## EXERCISE DIRECTIONS
Copy out each line of the data that holds the string "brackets".

[PROVIDED DATA]

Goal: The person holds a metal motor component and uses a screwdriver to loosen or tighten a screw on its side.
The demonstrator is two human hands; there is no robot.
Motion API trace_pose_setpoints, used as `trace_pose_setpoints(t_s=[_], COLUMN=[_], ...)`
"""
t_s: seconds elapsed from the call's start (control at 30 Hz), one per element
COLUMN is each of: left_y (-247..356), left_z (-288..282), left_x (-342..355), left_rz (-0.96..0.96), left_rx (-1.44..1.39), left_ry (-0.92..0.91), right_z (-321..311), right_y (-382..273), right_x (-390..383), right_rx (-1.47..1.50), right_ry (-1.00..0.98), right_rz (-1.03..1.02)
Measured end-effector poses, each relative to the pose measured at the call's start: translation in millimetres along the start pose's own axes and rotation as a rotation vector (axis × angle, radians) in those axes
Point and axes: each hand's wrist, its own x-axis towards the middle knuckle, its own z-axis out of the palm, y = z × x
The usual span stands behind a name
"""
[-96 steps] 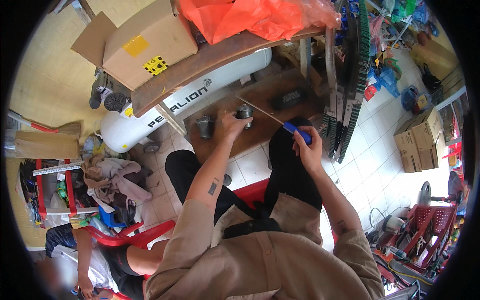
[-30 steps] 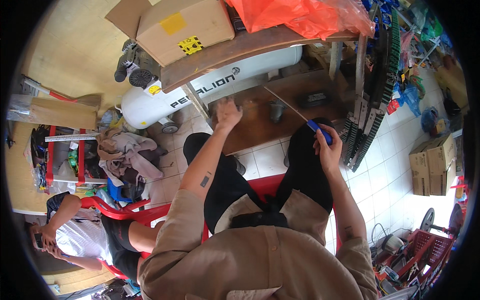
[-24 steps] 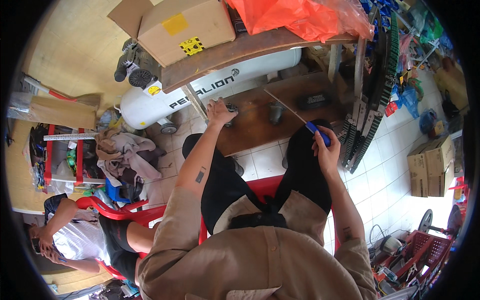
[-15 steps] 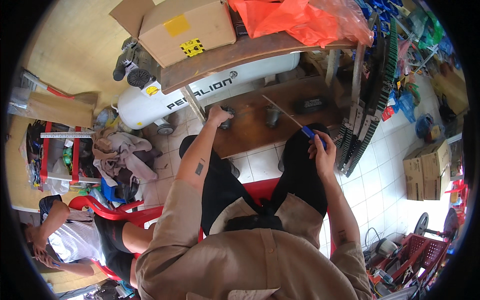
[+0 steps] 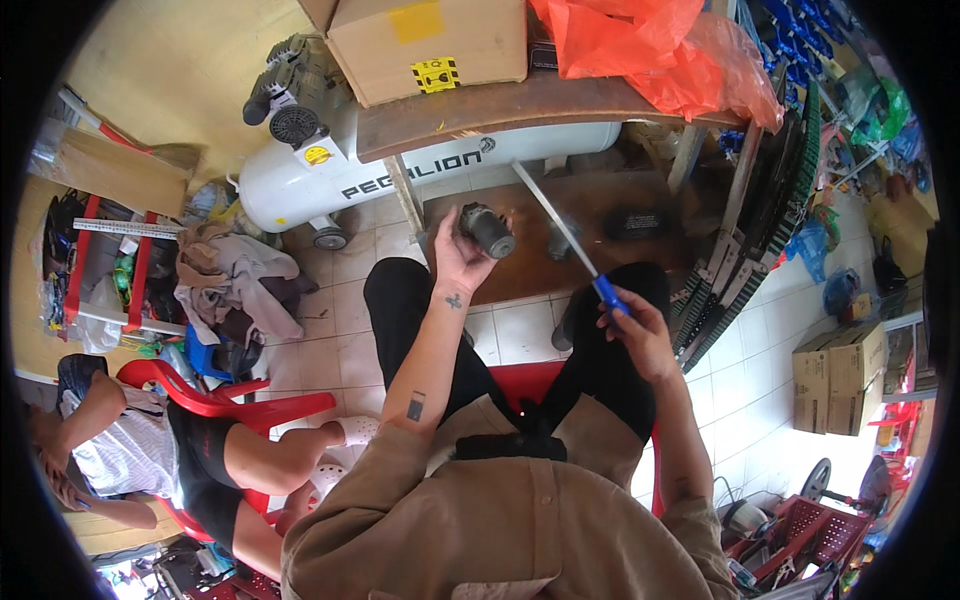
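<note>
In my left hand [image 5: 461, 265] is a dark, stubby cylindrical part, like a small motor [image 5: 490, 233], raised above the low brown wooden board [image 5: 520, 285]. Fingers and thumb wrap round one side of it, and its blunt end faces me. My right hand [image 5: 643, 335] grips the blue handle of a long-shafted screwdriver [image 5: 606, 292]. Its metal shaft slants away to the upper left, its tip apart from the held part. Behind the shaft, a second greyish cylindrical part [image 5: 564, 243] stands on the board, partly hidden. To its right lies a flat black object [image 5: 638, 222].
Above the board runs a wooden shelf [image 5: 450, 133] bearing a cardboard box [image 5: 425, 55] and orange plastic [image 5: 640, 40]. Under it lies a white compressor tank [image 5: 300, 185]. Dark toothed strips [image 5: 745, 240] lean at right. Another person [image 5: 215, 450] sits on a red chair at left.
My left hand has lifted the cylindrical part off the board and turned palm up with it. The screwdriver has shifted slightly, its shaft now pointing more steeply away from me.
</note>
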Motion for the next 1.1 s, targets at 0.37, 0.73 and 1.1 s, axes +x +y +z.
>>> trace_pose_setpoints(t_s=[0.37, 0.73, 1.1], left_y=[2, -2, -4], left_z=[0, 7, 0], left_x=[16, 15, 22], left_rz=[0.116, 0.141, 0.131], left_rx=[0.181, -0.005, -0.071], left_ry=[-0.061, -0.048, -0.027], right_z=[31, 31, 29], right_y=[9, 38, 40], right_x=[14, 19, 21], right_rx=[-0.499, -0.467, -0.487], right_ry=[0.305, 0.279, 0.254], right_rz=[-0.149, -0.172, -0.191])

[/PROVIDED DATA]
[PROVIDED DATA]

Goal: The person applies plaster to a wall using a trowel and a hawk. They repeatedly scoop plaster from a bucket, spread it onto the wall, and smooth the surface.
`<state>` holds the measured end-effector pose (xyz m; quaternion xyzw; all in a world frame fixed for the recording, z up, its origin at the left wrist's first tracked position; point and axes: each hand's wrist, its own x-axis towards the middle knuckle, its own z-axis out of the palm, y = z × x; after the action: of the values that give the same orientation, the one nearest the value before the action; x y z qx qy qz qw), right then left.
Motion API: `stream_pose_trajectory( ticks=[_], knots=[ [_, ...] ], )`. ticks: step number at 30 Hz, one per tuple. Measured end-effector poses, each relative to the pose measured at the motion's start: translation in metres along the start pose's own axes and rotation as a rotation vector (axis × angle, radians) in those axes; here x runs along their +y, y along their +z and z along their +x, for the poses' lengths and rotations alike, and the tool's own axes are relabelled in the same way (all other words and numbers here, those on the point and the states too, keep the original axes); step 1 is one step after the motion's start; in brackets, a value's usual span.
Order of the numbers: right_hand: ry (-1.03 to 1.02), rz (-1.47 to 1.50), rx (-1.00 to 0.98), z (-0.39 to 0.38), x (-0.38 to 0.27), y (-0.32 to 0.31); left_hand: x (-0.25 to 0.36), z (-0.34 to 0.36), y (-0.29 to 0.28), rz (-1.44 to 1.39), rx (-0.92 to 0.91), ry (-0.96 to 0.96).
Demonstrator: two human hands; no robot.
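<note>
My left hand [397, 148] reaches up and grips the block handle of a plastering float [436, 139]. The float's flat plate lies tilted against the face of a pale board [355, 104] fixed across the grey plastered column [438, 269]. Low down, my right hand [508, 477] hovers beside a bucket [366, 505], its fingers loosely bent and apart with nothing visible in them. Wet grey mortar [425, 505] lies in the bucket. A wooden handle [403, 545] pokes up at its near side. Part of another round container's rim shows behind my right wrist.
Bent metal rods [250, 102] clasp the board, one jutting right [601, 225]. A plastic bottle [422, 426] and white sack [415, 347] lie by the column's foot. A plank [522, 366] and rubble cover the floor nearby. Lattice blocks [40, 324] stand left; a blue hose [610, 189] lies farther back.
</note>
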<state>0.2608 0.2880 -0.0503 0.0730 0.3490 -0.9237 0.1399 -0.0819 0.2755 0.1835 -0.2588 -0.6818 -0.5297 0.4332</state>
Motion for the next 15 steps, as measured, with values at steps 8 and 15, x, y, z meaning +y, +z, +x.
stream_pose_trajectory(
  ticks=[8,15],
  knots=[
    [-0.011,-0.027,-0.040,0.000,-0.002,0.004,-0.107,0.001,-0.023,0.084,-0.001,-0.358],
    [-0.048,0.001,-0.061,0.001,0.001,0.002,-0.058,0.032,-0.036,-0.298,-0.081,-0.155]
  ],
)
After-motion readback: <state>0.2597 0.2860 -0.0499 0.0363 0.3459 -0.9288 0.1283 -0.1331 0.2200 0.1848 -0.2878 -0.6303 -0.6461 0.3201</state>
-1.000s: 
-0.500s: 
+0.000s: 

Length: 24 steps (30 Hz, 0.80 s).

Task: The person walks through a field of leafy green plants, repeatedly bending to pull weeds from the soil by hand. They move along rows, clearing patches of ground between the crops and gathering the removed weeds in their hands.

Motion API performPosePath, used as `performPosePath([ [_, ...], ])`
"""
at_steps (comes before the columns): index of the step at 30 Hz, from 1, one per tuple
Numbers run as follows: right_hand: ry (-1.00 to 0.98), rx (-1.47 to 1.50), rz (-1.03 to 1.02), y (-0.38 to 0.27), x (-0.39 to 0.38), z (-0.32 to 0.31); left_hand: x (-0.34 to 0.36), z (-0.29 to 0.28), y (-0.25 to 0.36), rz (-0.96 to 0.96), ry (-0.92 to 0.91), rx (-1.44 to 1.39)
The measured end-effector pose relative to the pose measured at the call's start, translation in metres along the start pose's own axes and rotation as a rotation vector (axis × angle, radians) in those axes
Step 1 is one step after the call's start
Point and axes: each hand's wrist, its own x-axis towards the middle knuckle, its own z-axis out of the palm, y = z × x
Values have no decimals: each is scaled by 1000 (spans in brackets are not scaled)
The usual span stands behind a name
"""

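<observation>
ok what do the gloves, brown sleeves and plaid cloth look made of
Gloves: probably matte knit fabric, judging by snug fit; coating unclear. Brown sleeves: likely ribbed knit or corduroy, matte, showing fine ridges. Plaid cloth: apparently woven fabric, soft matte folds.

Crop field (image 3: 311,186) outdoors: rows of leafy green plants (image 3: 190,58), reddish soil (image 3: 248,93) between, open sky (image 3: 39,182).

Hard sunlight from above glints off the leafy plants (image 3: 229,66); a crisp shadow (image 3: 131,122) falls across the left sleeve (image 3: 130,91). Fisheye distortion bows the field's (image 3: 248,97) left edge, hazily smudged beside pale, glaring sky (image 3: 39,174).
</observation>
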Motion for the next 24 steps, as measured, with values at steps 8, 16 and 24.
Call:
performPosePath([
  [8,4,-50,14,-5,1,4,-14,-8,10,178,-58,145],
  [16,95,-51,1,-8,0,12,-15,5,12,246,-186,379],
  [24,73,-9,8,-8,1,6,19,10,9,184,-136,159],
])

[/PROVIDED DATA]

## RESPONSE BOX
Motion API: `stream_pose_trajectory( ticks=[_], knots=[ [_, ...] ], )`. ticks: step number at 30 Hz, one per tuple. Measured end-effector poses, each relative to the pose measured at the motion's start: translation in metres along the start pose's own axes and rotation as a rotation vector (axis × angle, radians) in those axes; here x runs along their +y, y along their +z and z along their +x, for the poses' lengths and rotations alike, and the tool's own axes are relabelled in the same way (all other words and numbers here, those on the point and the states too, keep the original axes); step 1 is one step after the motion's start; in brackets, a value's usual span.
Values have no decimals: each is scaled by 1000 (spans in brackets are not scaled)

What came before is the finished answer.